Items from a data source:
-- Opening Marker --

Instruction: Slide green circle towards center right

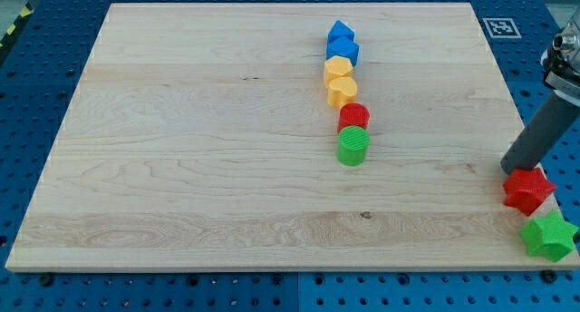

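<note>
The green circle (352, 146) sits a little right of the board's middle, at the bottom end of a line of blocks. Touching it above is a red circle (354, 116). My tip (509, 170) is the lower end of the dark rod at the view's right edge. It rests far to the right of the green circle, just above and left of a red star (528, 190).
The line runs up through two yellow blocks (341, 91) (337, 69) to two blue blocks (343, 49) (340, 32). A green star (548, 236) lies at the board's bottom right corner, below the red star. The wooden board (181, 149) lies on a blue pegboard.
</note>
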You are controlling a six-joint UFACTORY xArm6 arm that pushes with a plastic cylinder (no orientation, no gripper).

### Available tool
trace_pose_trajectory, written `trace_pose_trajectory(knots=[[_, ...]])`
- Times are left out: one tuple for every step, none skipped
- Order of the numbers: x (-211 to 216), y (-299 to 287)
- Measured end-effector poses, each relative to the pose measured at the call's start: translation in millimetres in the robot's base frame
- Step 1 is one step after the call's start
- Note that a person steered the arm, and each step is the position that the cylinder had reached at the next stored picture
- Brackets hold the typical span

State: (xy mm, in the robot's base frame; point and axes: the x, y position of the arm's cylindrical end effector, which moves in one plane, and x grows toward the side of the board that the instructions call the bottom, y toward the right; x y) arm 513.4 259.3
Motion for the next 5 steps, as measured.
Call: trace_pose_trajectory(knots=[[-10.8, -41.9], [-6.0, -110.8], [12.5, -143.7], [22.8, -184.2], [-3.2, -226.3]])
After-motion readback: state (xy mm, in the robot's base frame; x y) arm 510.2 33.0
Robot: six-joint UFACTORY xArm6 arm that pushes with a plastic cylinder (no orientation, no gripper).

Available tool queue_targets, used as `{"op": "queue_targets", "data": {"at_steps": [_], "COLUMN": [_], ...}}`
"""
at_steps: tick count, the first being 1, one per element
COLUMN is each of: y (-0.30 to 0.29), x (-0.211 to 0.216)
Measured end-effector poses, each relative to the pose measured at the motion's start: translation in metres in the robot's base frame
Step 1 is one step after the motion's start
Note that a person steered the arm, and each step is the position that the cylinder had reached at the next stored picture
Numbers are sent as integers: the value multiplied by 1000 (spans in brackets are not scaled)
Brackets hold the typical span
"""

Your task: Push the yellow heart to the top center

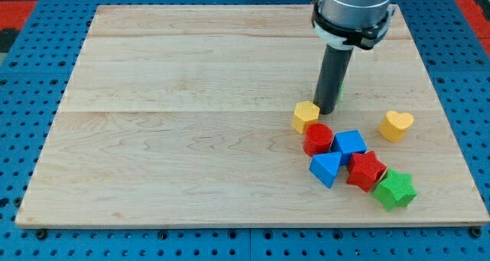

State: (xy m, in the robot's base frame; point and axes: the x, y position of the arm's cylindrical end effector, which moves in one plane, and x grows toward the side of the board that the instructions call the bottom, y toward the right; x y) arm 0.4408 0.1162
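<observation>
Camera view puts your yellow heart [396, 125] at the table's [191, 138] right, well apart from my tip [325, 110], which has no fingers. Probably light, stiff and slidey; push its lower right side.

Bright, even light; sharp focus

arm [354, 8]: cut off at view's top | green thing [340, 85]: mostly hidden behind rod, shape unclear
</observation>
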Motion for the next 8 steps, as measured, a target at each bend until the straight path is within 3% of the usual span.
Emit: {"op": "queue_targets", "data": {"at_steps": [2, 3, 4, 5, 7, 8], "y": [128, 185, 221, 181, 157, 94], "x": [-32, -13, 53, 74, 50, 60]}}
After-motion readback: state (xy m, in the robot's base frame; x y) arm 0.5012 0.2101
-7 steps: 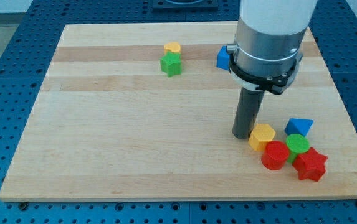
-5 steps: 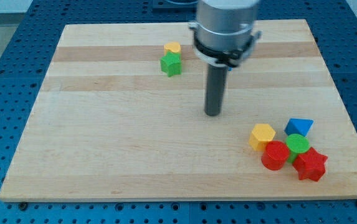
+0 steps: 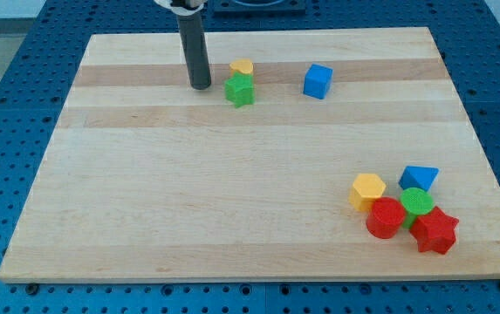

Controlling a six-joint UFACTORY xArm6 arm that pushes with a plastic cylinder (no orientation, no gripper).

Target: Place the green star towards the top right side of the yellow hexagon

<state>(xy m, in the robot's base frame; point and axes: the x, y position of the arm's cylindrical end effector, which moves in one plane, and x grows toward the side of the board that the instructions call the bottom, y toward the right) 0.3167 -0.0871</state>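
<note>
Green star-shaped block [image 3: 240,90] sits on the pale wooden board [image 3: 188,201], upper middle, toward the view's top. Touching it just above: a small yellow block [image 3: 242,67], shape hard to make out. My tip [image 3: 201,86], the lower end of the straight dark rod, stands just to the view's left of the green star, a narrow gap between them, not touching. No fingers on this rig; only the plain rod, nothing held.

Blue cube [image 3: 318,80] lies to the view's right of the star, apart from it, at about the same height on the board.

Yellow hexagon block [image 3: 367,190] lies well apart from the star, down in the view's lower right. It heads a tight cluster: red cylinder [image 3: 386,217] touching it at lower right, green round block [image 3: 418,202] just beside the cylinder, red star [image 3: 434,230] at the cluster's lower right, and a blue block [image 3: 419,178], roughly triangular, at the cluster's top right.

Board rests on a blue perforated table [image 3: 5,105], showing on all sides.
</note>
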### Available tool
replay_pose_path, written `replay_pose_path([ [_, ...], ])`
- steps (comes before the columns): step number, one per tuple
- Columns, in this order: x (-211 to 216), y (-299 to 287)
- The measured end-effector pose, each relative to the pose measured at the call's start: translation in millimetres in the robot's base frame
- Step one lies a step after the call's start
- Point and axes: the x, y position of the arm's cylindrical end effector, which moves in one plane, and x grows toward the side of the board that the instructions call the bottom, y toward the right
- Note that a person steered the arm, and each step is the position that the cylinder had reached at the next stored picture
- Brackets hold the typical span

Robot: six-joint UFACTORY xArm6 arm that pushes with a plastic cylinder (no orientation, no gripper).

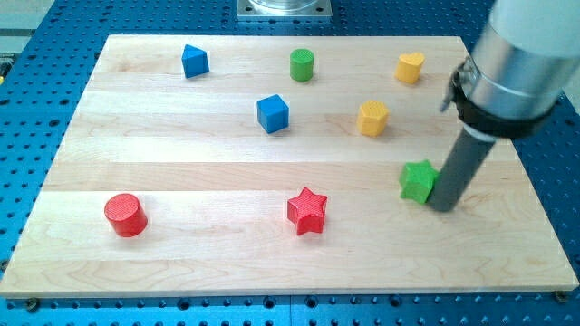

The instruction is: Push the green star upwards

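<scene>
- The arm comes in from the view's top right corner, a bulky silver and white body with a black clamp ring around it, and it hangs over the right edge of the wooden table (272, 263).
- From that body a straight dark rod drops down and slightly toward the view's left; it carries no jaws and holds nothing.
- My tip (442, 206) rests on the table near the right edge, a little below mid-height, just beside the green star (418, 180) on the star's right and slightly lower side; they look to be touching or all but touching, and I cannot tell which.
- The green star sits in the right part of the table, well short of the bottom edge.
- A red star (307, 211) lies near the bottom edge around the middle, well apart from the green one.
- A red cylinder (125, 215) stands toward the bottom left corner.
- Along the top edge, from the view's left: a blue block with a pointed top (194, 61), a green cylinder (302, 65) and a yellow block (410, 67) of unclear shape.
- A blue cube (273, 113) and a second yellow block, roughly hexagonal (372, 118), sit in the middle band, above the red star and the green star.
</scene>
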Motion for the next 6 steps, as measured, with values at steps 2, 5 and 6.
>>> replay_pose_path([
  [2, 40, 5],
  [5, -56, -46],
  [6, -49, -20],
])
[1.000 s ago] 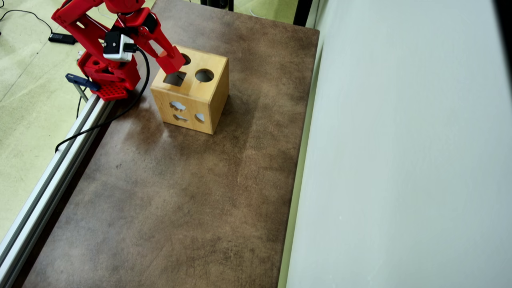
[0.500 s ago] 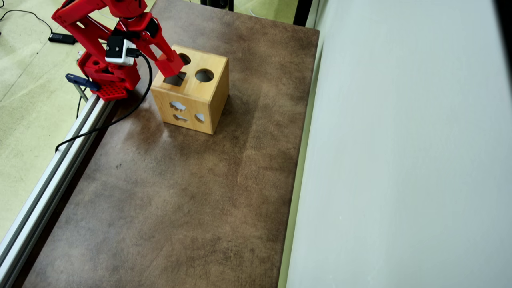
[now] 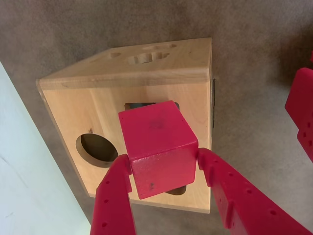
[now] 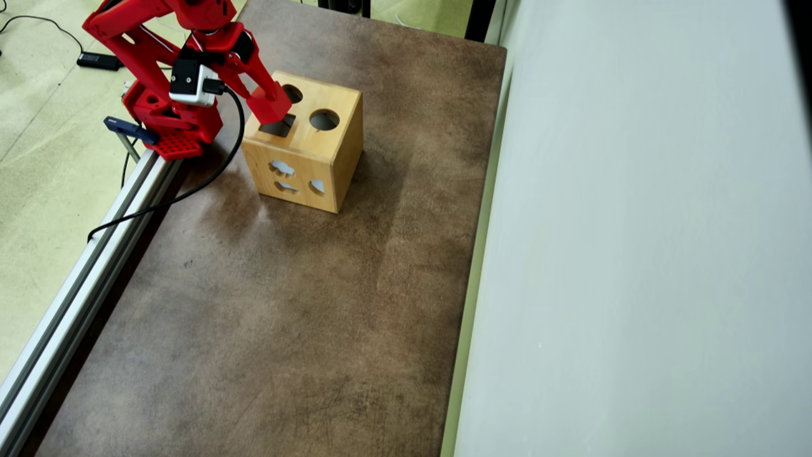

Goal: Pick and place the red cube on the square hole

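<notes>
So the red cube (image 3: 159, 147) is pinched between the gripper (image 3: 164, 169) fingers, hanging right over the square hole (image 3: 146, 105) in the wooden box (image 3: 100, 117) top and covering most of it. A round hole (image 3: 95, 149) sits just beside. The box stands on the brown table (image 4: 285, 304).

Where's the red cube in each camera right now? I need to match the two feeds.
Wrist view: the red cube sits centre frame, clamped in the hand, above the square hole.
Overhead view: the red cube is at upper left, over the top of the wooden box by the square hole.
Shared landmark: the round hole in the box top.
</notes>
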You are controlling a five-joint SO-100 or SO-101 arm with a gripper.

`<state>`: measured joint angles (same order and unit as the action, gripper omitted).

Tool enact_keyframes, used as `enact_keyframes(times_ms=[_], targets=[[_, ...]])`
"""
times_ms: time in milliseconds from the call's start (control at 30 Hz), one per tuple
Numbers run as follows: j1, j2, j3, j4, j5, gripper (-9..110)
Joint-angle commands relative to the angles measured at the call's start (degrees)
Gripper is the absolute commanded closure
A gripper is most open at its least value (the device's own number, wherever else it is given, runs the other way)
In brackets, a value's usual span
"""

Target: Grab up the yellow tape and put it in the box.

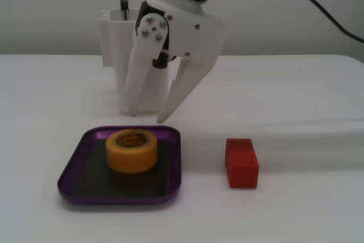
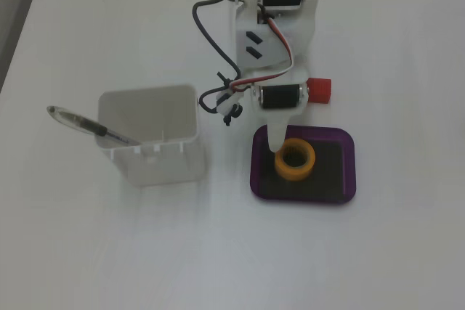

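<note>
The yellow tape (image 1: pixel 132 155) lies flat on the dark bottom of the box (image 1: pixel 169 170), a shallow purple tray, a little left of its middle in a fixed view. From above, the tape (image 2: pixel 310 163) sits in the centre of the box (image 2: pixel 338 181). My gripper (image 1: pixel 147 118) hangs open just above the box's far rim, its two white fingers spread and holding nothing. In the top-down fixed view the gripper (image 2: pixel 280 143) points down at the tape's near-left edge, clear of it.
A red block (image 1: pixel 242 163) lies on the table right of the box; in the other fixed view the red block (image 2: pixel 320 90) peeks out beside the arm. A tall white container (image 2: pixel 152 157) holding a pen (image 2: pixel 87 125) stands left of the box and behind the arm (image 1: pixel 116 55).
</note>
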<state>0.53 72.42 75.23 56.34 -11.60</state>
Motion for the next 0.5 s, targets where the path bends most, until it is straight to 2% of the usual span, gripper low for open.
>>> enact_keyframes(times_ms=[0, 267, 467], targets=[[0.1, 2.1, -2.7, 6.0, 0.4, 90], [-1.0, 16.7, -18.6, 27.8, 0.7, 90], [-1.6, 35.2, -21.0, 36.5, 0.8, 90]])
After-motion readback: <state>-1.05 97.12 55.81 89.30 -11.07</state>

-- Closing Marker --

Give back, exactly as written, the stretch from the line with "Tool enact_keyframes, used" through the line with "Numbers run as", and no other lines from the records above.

Tool enact_keyframes, used as `enact_keyframes(times_ms=[_], targets=[[_, ...]])`
"""
times_ms: time in milliseconds from the call's start (control at 30 Hz), one per tuple
Numbers run as follows: j1, j2, j3, j4, j5, gripper (-9..110)

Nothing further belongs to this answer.